Thank you for your many prayers! We saw God working throughout the whole process. When we met with the gentlemen that was doing all the paperwork on the Wednesday after we got here he wasn’t sure that he would be able to get everything through by Friday to the proper people for it to be released early the following week. If the Friday deadline didn’t work then it wouldn’t be until the following Friday which would mean the container would sit at the port for almost 2 weeks incurring storage fees… but the Lord was in it and we got it all done. The paperwork was flowing through the different departments and desks like an well oiled machine, and if you know anything about government agencies is that they tend to work like an old rusty machine. The container was then scheduled to be released on Tuesday, but yet another “hurdle.”
At 9 o’clock on Tuesday morning there was a scheduled strike at the port, until 1 o’clock… If the container didn’t get out of the port before the strike, to begin the slow almost 6 hour trip to camp then we would be looking at a very late night arrival and unloading party.

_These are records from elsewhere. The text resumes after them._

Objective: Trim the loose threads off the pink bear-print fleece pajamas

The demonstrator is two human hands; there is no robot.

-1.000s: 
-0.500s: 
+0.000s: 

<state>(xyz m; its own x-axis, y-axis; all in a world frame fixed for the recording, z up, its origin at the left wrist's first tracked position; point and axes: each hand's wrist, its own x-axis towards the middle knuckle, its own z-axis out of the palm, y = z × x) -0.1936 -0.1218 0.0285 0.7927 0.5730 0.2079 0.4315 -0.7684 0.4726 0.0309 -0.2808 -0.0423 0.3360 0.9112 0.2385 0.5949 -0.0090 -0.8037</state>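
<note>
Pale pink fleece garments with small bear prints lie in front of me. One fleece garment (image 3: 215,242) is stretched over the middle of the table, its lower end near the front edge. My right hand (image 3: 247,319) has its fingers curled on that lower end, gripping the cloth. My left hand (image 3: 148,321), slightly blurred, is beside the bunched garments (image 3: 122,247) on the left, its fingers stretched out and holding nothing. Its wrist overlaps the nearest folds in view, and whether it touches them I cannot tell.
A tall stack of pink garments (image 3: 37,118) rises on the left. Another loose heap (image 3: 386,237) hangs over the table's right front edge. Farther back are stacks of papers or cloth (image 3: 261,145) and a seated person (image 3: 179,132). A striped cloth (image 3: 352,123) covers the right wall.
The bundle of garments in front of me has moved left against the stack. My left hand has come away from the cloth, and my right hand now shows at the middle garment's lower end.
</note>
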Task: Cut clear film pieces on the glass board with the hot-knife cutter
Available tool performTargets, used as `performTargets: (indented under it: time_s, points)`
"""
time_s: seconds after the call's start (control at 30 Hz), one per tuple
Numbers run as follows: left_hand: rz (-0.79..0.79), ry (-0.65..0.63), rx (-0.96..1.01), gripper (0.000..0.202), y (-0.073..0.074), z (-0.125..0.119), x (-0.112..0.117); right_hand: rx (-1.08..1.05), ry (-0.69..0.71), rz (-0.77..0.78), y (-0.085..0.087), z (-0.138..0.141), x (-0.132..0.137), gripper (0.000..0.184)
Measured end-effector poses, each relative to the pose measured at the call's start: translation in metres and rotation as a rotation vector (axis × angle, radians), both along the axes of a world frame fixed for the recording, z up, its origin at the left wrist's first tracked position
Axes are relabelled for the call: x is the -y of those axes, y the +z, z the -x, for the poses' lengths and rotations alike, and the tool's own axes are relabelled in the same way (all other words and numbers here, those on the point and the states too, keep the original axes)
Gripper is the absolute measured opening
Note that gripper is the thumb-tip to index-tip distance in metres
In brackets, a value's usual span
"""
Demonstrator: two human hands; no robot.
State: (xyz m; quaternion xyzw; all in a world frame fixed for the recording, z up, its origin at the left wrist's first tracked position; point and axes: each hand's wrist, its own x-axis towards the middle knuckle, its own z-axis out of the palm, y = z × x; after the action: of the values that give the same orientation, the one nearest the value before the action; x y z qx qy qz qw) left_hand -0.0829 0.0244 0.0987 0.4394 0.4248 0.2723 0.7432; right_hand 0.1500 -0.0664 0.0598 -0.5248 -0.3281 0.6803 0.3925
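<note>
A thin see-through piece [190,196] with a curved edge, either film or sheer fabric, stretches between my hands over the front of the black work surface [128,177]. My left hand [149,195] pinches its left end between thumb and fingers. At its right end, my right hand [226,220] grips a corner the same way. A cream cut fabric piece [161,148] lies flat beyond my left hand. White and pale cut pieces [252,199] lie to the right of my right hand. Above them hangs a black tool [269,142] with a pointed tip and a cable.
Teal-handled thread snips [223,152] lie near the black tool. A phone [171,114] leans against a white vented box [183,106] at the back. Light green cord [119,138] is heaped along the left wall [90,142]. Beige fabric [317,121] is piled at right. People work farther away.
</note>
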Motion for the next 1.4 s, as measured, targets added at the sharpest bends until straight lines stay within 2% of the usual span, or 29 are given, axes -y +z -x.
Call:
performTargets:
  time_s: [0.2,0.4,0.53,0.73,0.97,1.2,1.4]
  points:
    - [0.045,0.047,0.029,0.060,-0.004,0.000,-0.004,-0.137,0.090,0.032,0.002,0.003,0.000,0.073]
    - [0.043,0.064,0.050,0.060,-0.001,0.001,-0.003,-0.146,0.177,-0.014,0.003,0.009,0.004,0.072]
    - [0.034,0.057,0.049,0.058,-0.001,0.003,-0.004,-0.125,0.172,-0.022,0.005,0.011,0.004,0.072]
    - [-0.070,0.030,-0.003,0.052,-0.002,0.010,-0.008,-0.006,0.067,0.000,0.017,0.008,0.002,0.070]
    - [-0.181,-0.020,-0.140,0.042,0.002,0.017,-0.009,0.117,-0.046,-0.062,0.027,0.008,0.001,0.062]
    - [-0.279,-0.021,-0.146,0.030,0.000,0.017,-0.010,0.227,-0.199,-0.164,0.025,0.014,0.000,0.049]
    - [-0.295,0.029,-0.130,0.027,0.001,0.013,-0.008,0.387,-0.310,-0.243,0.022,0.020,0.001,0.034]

The truck driver arrived at the port at 7:30 hoping to get out quickly. We got a call at 8 that there was a problem. Well, actually 2 problems! The weight the shipping company in the States wrote down on the paperwork was off by almost 2,000 kg, red flag #1. They put the container on the truck and before it can leave the port it gets x-rayed, red flag 2, there is a “mancha sospechosa” a suspicious spot. They could make out what it was. We got the phone call and were preparing to have to go down to the port and begin unloading the container there. Yet again God flexed His muscles and 5 minutes later we got a call that the container was released and it was on it’s way to camp. Now we had to scramble because we didn’t expect it to be out just after 8… The Proto family’ container, which arrived a month before us here in Uruguay, had no red flags and yet didn’t get out of the port until after 9 in the morning.
It was a very wet trip out to camp, but the container made it at 3:30 where we had a crew of guys and a forklift ready to unload the 2,600 cu. ft. It stopped raining but the ground was very soft because it had been raining all day so the forklift kept getting stuck in the mud and several times had to towed out by a Toyota pickup. The forklift was a blessing to have though, because there were some quite heavy things in the container, as some of you know.
We were very thankful to have these guys come out to help unload, “the beast!”